Paying HMRC by credit card one of many payments options
QUESTION: I plan to make my July tax payment on account for my income tax bill by credit card. Are there any problems with that?
Answer: No, but there are a few things you need to be aware of. As it is for your income tax/self-assessment, make sure you use your 10-digit Unique Taxpayer Reference followed by the letter ‘K’ as your payment reference.
There’s also a fee if you pay HMRC by credit card that isn’t refundable. This applies whatever the tax is that you're paying. HMRC have changed the fees for using a credit card from April 1 2016. These replace the former 1.5 per cent fee.
The new rates vary depending on the type of card used and whether the card is a personal or corporate card. The fees for paying using personal credit cards have been reduced and the rates for corporate credit cards have increased.
The deadlines for paying your tax bill are:
• January 31 - for any tax you owe for the previous tax year (known as a balancing payment) and your first payment on account; and
• July 31 - for your second payment on account.
If you prefer to pay regularly throughout the year, you can use a budget payment plan.
There are a number of ways to pay your tax bill but it is very important to make sure you pay HM Revenue and Customs (HMRC) by the deadline. You’ll be charged interest and may have to pay a penalty if your payment is late.
The time you need to allow depends on how you pay.
Same or next day:
• online or telephone banking (Faster Payments);
• by debit or credit card online;
• at your bank or building society;
• at the Post Office.
You need a paying-in slip from HMRC to pay at a bank, building society or Post Office.
Three working days:
• Direct Debit (if you’ve set one up with HMRC before);
• by cheque through the post.
Five working days:
• Direct Debit (if you haven’t set one up with HMRC before).
If the deadline falls on a weekend or bank holiday, make sure your payment reaches HMRC on the last working day before (unless you’re paying by Faster Payments or by debit or credit card).
HMRC no longer uses BillPay.

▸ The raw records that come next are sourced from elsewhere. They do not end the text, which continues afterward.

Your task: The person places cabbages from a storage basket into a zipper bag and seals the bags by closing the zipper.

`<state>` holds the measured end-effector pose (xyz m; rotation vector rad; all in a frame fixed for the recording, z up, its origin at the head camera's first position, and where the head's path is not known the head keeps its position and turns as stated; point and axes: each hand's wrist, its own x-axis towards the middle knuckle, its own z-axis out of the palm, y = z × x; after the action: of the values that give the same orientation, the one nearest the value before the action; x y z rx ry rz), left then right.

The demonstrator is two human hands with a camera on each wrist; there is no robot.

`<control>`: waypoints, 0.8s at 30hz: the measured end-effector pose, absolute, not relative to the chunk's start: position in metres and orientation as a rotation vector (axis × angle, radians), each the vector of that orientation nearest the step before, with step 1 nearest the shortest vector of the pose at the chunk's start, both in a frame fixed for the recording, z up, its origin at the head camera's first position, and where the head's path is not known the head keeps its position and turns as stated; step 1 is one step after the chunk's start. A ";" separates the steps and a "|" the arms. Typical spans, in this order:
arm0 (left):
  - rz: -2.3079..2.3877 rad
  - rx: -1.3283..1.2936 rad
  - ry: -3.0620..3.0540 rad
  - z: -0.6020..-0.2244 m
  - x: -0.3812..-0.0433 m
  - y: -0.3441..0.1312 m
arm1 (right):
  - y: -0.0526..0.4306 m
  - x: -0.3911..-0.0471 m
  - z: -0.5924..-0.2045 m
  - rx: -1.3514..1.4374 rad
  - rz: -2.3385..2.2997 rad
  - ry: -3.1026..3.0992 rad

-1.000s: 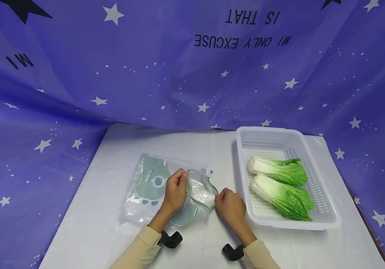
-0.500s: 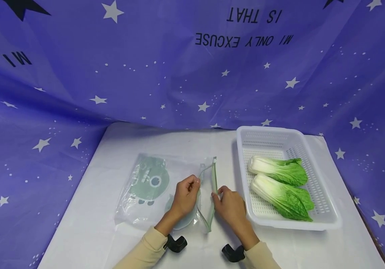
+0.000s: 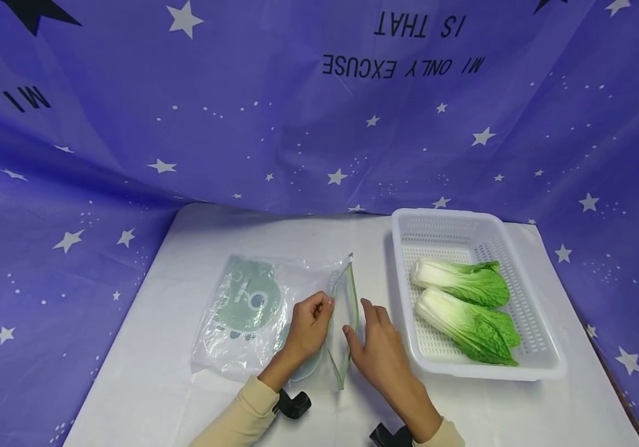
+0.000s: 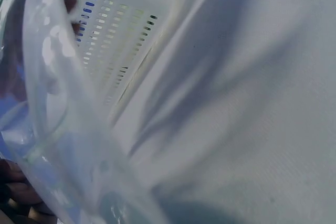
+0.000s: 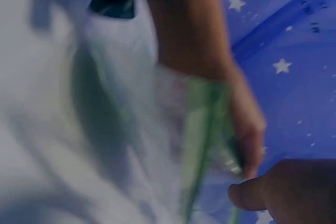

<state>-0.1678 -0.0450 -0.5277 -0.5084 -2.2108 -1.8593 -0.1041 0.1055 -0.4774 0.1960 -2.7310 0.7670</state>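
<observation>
A clear zip bag (image 3: 299,270) with a green cartoon print lies on the white table, its mouth facing right. My left hand (image 3: 307,326) pinches the near lip of that mouth between thumb and curled fingers. The green zip strip (image 3: 353,295) stands apart from the other lip, so the mouth gapes. Just right of the strip, my right hand (image 3: 379,351) has its fingers extended and holds nothing. In the right wrist view, the right thumb (image 5: 252,195) appears near the blurred green strip (image 5: 202,135); whether they touch I cannot tell.
A white perforated basket (image 3: 487,371) stands right of my right hand. Two leafy cabbages (image 3: 459,282) lie inside it. A purple star-patterned cloth (image 3: 297,124) hangs behind and beside the white table (image 3: 146,360).
Both hands held the bag's mouth a second ago. The bag has flattened leftward, the left hand shifted slightly right, and the right hand let go of the green strip and straightened its fingers.
</observation>
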 end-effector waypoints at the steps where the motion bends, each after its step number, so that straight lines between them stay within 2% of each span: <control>1: -1.860 -0.513 -2.210 -0.528 -0.168 -0.045 | 0.107 -0.102 -0.473 0.214 0.786 -2.711; 6: -1.859 -0.521 -2.207 -0.531 -0.169 -0.044 | 0.129 -0.099 -0.445 0.252 0.863 -2.598; 12: -1.889 -0.501 -2.201 -0.531 -0.169 -0.043 | 0.198 -0.112 -0.433 0.137 0.721 -2.506; 18: -1.892 -0.492 -2.224 -0.530 -0.168 -0.040 | 0.275 -0.114 -0.431 0.061 0.480 -2.782; 24: -1.907 -0.490 -2.207 -0.510 -0.161 -0.040 | 0.315 -0.116 -0.427 0.106 0.376 -3.115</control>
<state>-0.1608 -0.0397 -0.5097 -0.4903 -2.2070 -1.9074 -0.1158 0.3151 -0.4270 0.1065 -3.1151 0.3757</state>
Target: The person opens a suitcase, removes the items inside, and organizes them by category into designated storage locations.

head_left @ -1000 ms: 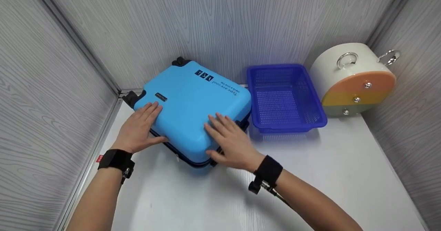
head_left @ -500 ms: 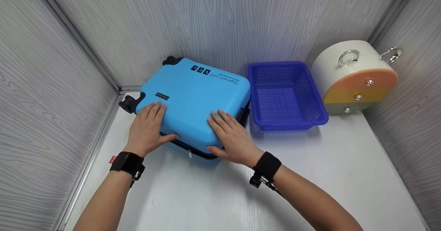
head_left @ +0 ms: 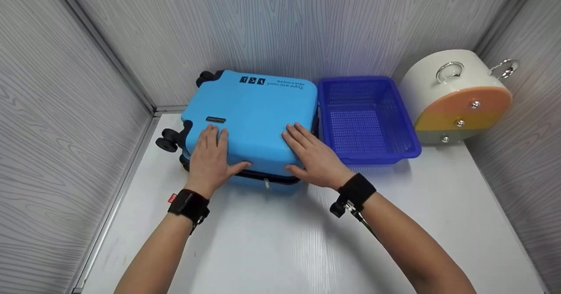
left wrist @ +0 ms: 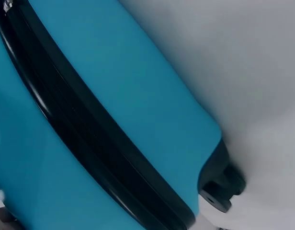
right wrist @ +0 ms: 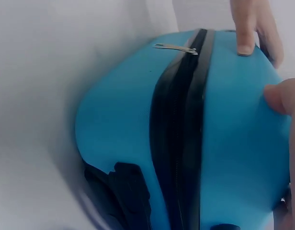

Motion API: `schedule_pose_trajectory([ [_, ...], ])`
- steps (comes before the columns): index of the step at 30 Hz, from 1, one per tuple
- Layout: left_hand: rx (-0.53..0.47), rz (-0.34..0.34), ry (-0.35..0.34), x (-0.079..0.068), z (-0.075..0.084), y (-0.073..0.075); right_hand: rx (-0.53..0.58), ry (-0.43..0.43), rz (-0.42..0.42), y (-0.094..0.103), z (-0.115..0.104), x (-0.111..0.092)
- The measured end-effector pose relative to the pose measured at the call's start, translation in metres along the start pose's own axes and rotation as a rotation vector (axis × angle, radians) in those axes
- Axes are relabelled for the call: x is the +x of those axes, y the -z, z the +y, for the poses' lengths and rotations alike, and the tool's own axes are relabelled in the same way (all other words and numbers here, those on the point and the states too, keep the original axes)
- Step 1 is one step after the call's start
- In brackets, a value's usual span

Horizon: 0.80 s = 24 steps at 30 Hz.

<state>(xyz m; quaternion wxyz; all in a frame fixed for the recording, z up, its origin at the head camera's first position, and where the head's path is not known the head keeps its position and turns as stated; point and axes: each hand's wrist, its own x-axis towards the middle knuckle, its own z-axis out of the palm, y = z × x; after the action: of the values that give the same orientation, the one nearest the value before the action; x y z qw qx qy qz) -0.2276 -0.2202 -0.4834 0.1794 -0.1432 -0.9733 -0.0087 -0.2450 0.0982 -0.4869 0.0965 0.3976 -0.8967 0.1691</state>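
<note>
- The pair of black wheels juts out past the suitcase's near left corner; nothing holds it.
- The left hand is spread open, its straight fingers flat on the lid and its thumb out along the front edge; it grips nothing.
- The blue suitcase lies on its broad side on the white table, near the back wall, front edge turned to the person. Setting it straight looks mostly done, in my judgement (its lettering reads upside down from here).
- The zip pull hangs at the front seam, which looks closed, so any opening is not yet done.
- The right hand also lies open, fingers extended on the lid, thumb at the front edge, holding nothing. Letting go seems to be what is left.
- The purple basket stands just beside the suitcase (whether they touch, I cannot tell), and no hand is on it.
- The round cream box, farthest right, is untouched too.
</note>
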Motion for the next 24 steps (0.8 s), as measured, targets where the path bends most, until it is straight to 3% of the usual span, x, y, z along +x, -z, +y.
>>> schedule_pose_trajectory([
  [7,0.011,-0.01,0.038,0.011,0.024,-0.002,0.022,0.005,-0.061,0.014,0.022,0.001],
  [15,-0.014,-0.013,0.017,0.018,0.035,-0.006,0.034,-0.039,-0.127,0.028,0.044,0.002],
  [20,-0.085,0.064,0.0,0.012,0.038,-0.016,0.033,-0.064,-0.108,0.03,0.049,0.005],
  [22,-0.094,0.125,-0.055,0.004,0.04,-0.023,0.033,-0.065,-0.101,0.028,0.049,0.005],
  [24,-0.075,0.204,-0.157,-0.007,0.043,-0.032,0.023,-0.055,-0.094,0.025,0.048,0.005],
])
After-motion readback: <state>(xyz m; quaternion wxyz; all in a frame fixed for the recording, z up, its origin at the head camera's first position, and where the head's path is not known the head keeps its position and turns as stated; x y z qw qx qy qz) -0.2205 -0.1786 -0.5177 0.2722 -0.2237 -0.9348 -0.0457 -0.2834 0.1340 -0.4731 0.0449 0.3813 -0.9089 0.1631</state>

You’ll be directed to a new service to pay your tax online and you will have to use your 10-digit Unique Taxpayer Reference (UTR) followed by the letter ‘K’ as your payment reference.
You’ll find it either:
• in your HMRC online account;
• on your paying-in slip, if you get paper statements.
HMRC will accept your payment on the date you make it, not the date it reaches their account - including on bank holidays and weekends.
From January 1 2016, HMRC will limit the number of times you can use a credit or debit card within a certain time to pay your tax. There isn’t a set limit - it depends on HMRC’s view of what’s reasonable based on payment card industry standards and guidance.
The rules apply to multiple card payments against the same tax - you can only make extra card payments if each one’s for a different tax, eg Corporation Tax and employers’ PAYE. If you’re unable to pay your Self-Assessment tax bill in full by card, you should use another payment method like a bank transfer.